_HOW TO COMPLETE THIS TASK_. Find the line with "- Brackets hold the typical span" in the entries below. Repeat it, every following line, and the line with "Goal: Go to", exactly and with nothing added.

-- DATA TO PROCESS follows --

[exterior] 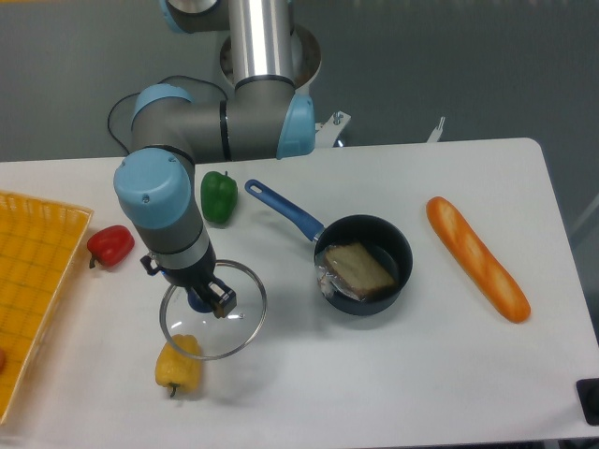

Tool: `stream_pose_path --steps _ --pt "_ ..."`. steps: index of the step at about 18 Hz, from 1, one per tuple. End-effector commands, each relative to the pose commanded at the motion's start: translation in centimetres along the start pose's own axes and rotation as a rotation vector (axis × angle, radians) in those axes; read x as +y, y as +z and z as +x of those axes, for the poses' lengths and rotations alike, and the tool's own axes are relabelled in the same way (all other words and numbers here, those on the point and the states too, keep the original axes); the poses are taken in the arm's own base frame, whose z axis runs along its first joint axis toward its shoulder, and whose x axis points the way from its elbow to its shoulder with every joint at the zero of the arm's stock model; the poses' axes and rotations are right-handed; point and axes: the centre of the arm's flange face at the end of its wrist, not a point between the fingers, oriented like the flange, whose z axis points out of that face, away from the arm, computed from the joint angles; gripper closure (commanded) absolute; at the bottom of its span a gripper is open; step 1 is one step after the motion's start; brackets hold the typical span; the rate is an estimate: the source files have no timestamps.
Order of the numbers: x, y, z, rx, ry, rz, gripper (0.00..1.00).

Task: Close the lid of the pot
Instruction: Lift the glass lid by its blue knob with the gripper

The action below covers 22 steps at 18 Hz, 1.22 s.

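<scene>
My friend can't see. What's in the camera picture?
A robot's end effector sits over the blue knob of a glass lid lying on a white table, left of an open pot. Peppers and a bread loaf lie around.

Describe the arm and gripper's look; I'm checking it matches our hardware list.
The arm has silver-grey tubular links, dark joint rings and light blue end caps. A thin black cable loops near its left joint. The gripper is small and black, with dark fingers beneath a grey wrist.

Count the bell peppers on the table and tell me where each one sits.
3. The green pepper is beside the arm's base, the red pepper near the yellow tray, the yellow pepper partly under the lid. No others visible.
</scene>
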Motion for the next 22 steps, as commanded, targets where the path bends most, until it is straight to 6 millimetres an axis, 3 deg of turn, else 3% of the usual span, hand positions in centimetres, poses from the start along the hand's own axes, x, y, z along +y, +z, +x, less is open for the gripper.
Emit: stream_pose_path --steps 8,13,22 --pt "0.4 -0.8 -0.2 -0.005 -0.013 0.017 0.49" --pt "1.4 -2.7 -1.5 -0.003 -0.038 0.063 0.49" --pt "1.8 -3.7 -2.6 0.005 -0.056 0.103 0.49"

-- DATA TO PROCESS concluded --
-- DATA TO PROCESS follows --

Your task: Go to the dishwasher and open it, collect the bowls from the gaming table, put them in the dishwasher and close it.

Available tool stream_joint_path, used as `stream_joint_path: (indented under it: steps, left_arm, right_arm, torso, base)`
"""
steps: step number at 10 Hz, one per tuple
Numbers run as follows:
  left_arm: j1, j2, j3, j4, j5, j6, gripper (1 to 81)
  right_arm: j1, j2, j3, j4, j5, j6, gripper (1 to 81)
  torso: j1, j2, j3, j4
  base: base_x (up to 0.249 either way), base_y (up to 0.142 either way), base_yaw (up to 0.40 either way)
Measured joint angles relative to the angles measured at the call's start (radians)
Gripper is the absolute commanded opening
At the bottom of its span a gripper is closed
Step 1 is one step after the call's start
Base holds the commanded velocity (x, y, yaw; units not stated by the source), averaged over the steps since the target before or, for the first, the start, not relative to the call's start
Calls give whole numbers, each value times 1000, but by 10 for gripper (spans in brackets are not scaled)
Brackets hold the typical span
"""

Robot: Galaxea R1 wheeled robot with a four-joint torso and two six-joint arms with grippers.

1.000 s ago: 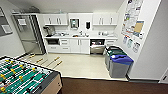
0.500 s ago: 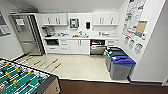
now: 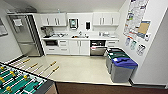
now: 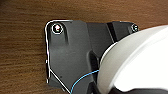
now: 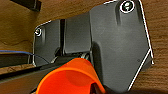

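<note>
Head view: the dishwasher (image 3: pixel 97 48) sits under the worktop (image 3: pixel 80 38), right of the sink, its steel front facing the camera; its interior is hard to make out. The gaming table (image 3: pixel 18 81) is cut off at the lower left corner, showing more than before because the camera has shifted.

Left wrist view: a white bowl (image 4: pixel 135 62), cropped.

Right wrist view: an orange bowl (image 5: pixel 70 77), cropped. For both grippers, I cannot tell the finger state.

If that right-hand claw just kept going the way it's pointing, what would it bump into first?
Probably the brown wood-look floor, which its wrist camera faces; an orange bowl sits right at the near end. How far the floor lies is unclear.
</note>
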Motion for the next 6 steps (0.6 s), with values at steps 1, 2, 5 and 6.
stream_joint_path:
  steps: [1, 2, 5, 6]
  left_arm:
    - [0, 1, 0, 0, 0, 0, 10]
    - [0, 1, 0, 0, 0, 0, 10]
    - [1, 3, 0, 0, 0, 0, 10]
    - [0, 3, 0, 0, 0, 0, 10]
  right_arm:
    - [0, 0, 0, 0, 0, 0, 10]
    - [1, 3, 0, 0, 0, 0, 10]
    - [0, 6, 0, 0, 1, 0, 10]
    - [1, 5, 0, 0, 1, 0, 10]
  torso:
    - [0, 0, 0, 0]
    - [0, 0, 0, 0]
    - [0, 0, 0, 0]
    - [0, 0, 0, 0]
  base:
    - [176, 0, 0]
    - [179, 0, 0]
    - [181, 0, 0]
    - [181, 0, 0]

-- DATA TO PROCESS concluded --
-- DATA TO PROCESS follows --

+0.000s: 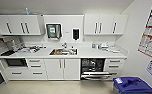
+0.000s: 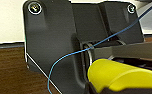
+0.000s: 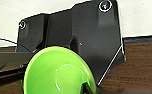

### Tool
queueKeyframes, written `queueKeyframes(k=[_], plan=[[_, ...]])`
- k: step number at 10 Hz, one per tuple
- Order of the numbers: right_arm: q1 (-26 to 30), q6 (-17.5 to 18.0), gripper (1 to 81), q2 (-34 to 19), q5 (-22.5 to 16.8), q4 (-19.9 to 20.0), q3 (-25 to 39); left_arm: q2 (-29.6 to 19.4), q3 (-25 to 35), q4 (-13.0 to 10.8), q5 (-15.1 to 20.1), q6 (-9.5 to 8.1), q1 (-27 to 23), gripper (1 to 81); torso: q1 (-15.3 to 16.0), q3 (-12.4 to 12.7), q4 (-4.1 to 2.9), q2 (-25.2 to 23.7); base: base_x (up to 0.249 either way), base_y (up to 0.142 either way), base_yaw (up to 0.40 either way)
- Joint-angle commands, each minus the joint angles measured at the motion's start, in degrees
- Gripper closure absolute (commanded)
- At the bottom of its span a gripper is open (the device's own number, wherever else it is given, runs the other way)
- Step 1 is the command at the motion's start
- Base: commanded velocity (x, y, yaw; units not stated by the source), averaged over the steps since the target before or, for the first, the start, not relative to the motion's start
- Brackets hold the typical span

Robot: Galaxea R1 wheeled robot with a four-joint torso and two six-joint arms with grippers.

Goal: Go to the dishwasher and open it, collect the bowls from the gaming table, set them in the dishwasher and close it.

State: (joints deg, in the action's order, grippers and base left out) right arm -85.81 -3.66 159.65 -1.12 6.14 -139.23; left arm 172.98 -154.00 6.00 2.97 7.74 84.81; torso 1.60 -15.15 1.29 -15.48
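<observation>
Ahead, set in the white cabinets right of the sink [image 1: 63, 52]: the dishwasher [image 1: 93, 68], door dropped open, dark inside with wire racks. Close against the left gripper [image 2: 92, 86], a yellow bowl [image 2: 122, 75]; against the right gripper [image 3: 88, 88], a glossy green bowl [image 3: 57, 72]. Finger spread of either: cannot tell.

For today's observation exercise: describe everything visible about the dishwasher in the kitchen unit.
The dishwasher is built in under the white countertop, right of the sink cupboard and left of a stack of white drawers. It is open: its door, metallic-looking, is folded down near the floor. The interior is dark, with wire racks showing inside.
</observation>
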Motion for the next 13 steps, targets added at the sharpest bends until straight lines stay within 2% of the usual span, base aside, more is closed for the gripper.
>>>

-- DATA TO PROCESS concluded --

_FINAL ANSWER_.
- Brackets hold the typical span

Robot: Galaxea R1 wheeled robot with a four-joint torso and two six-joint arms with grippers.

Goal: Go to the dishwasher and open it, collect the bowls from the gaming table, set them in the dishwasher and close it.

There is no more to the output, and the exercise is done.